Alors que l’invasion russe en Ukraine va entrer dans son sixième mois à la fin de la semaine, l’armée russe fait face à un besoin croissant de troupes. En Tchétchénie, pour remplir les objectifs du Kremlin, les autorités ont recours à des méthodes contestables, selon des défenseurs des droits de l’homme.

Bien que dissoute par les autorités russes, il y a quatre mois, Mémorial a conservé de nombreux contacts en Tchétchénie. Depuis plusieurs semaines, l'ONG reçoit des informations selon lesquelles les services de sécurité y enlèvent des hommes et les forcent à s'engager à rejoindre les rangs des volontaires pour se battre en Ukraine.
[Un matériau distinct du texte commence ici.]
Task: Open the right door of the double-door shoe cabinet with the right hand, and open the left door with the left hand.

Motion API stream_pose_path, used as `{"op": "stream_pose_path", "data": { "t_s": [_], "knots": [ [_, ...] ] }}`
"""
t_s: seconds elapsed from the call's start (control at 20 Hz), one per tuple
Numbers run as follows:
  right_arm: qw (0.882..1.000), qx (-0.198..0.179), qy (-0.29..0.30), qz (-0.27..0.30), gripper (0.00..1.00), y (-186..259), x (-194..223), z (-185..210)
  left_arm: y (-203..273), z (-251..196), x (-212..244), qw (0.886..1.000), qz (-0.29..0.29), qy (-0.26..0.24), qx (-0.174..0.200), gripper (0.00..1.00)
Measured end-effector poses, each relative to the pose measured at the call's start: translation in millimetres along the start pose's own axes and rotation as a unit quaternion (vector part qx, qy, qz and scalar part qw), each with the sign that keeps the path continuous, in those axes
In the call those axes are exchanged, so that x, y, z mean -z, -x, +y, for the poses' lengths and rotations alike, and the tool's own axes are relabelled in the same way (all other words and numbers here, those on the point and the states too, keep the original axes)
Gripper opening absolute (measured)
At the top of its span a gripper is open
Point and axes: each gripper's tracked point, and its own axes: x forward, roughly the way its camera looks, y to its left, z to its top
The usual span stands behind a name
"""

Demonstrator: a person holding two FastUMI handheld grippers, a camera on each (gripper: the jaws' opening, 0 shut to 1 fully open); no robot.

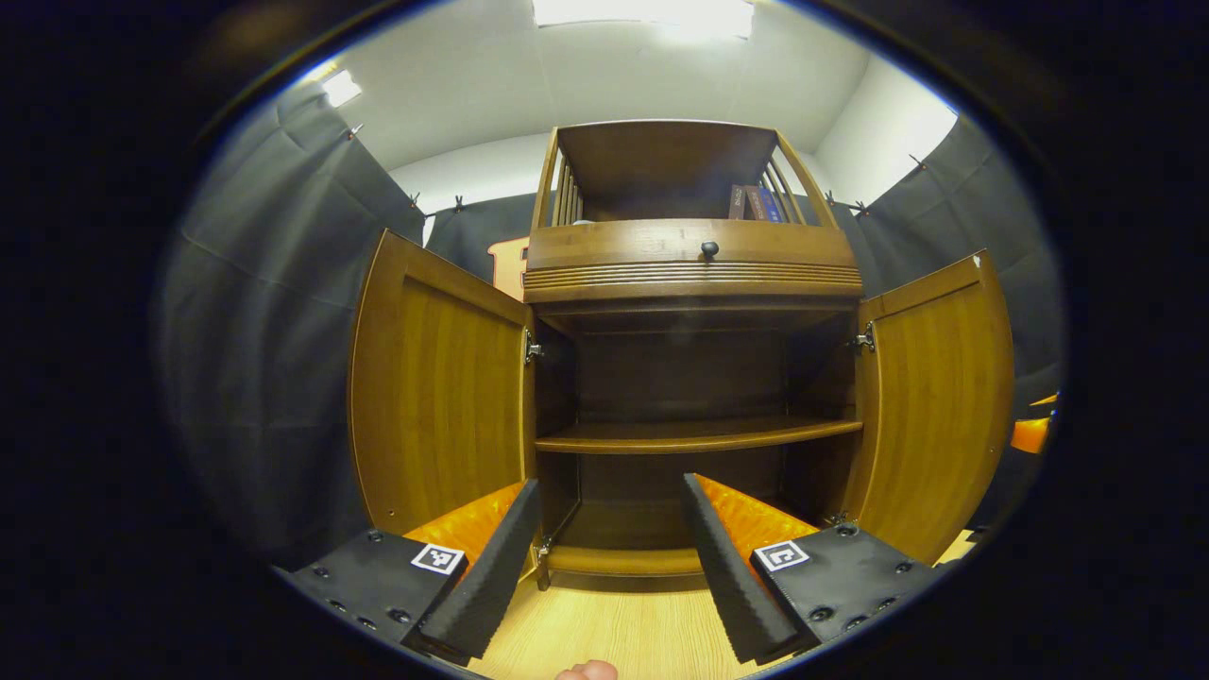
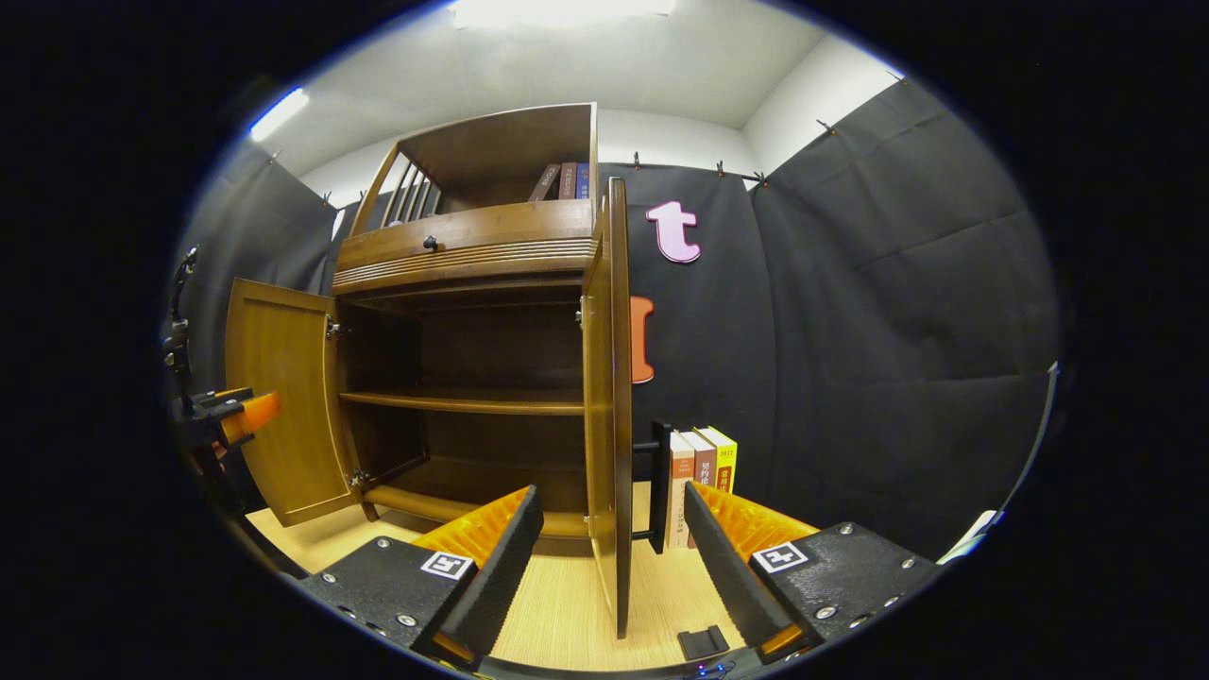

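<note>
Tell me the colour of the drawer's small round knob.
Black; the small round knob shows best in the left gripper view, on the brown wooden drawer.

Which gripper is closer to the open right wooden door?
Right. The right gripper straddles the open right wooden door's edge; the left gripper faces the cabinet's middle, farther off.

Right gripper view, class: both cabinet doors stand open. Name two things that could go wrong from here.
1. The right door stands edge-on between the open jaws of the right gripper; a sideways move could knock it.
2. The upright books stand just behind that door, by its handle; swinging it wider might topple them.
</note>
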Motion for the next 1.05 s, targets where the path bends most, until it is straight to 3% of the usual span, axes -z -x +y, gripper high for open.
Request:
{"op": "stream_pose_path", "data": {
  "t_s": [0.15,0.2,0.4,0.45,0.7,1.05],
  "knots": [
    [1.000,-0.002,0.001,-0.004,0.99,-1.1,-3.9,3.2,0.0,-0.5,-1.6,1.000,-0.004,0.003,0.000,0.96],
    [1.000,-0.002,0.002,-0.005,0.99,-1.8,-4.6,3.3,-0.5,0.1,-1.6,1.000,-0.004,0.004,0.000,0.99],
    [1.000,-0.008,0.002,-0.007,0.99,-3.4,-6.6,8.5,-1.4,-1.2,-0.9,1.000,-0.004,0.009,0.000,0.96],
    [1.000,-0.009,0.002,-0.006,0.99,-4.2,-5.7,9.5,-1.9,-0.9,-1.6,1.000,-0.005,0.009,0.000,0.99],
    [1.000,-0.007,0.009,-0.006,0.99,-4.2,-8.5,10.5,-3.9,-0.3,3.1,1.000,-0.003,0.015,-0.001,0.96],
    [1.000,-0.002,0.016,-0.009,0.99,-5.0,-11.0,11.1,-11.3,-0.9,5.9,1.000,0.002,0.021,0.001,0.99]
  ]
}}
Alexandre Tcherkassov est le président du conseil d'administration du Centre des droits humains Mémorial : « Les policiers tchétchènes arrêtent les gens qui auparavant figuraient dans quelques dossiers et ils leur proposent : "Tu peux écrire que tu veux devenir volontaire ou tu peux payer, ou tu peux aller en prison". »

Selon les informations recueillies par Mémorial, les rançons vont de 250 à 500 000 roubles, soit 4 400 à 8 800 euros. Les 85 régions ou entités de la Fédération de Russie, dont fait partie la Tchétchénie, ont reçu pour objectif de former des bataillons d'environ 400 hommes âgés de 18 à 60 ans. Un objectif que le dirigeant tchétchène Ramzan Kadyrov prend visiblement très à cœur.

« Dans chaque région, on organise un bataillon de volontaires. En Tchétchénie, on va organiser quatre bataillons de volontaires. Ramzan Kadyrov montre souvent qu'il est le premier participant de cette guerre, dans tous les aspects », affirme Alexandre Tcherkassov.